Supplied material:
"""

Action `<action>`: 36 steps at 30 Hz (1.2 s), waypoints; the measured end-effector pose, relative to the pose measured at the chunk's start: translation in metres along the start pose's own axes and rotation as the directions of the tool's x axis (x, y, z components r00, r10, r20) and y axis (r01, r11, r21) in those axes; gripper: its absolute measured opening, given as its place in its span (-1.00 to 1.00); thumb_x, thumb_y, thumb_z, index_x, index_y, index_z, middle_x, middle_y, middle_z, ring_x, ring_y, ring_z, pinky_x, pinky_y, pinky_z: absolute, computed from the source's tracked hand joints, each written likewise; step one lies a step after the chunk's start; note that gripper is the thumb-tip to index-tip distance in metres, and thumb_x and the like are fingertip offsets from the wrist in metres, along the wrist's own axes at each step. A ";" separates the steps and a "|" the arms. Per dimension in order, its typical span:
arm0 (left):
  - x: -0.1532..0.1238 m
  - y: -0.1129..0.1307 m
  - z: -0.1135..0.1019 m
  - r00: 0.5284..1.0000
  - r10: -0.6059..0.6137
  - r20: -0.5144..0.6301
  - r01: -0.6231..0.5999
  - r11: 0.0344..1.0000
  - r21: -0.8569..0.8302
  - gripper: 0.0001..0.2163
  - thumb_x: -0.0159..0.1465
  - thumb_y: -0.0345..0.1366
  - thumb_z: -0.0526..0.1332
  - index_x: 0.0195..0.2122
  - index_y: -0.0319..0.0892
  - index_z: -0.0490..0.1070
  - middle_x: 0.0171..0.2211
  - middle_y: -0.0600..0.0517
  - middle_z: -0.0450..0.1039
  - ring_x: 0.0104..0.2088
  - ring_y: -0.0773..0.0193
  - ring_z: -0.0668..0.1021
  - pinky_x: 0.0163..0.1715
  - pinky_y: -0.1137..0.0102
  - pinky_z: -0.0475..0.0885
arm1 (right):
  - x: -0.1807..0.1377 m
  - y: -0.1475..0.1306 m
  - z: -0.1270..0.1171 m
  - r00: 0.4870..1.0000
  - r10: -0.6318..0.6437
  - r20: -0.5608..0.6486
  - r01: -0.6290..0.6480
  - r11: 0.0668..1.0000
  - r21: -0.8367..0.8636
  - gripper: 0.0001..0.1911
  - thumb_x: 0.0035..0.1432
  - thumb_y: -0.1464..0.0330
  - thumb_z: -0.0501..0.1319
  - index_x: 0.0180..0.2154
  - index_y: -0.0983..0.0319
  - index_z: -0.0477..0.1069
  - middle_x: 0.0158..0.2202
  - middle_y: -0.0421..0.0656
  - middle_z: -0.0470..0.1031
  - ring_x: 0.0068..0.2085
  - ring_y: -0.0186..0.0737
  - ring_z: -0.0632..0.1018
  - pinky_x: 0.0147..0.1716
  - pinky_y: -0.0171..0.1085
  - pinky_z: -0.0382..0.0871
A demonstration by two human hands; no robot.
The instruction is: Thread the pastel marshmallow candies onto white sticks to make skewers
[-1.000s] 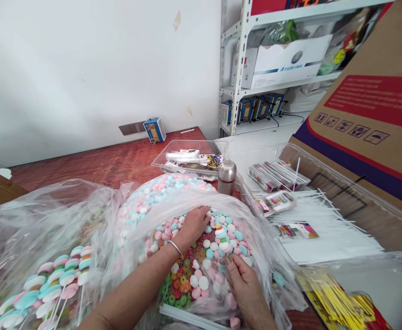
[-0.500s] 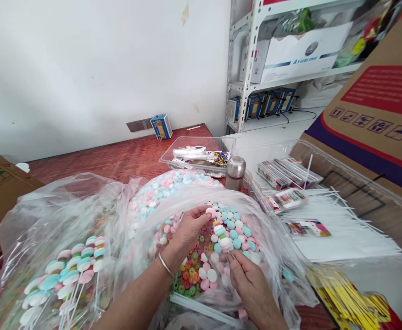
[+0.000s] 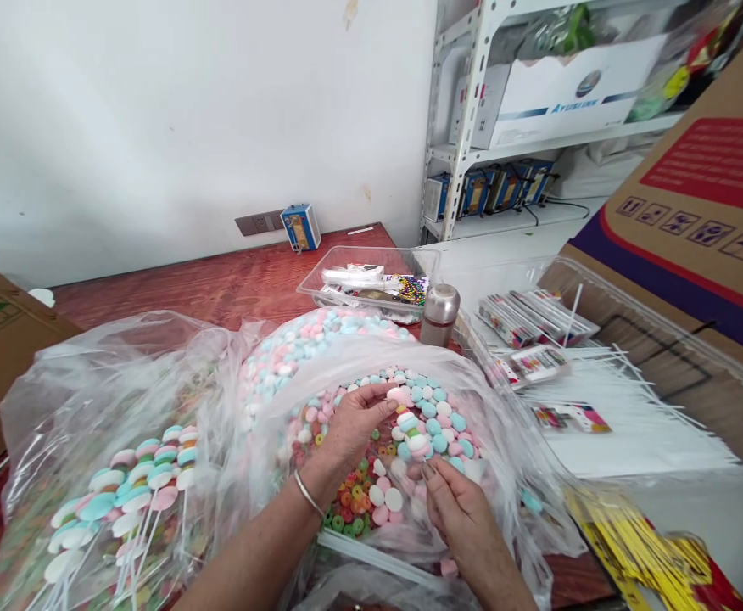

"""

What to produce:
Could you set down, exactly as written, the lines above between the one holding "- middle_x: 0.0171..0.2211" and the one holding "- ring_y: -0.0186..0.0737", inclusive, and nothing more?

Answer to this task:
  - middle_x: 0.0171..0.2211
  - middle_y: -0.0600..0.0517
  - middle_z: -0.0450..0.1039
  - ring_x: 0.0104..0.2088
  - ring_y: -0.0773..0.0193
  - ring_z: -0.0668..0.1021
  - pinky_x: 0.0163..0.1715
  - pinky_y: -0.1137..0.0102
  - pinky_z: -0.0475..0.0885
arm1 (right):
  - x: -0.1807..0.1377 m
  - y: -0.1475..0.1306 m
  - z: -0.1270..0.1171 m
  - r00: 0.4870..1.0000
  - r10: -0.6318..0.6437
  - r20: -0.5608..0.6486
  - r01: -0.6290..0.6480
  - r11: 0.0668..1.0000
  - r21: -0.8367..0.8636
  - gripper: 0.0001..0.1911
  - thumb_x: 0.0035..0.1432
  - thumb_y: -0.1464..0.0330
  - thumb_z: -0.0501..0.1319
  - index_x: 0.0180..0.2154
  - index_y: -0.0983..0.0319
  - index_z: -0.0477..0.1069
  - middle_x: 0.0158..0.2202
  - middle_y: -0.0421..0.0656
  - middle_z: -0.0470..0.1031
  - ring_x: 0.0068..0.2085
  - ring_y: -0.0186..0.0737

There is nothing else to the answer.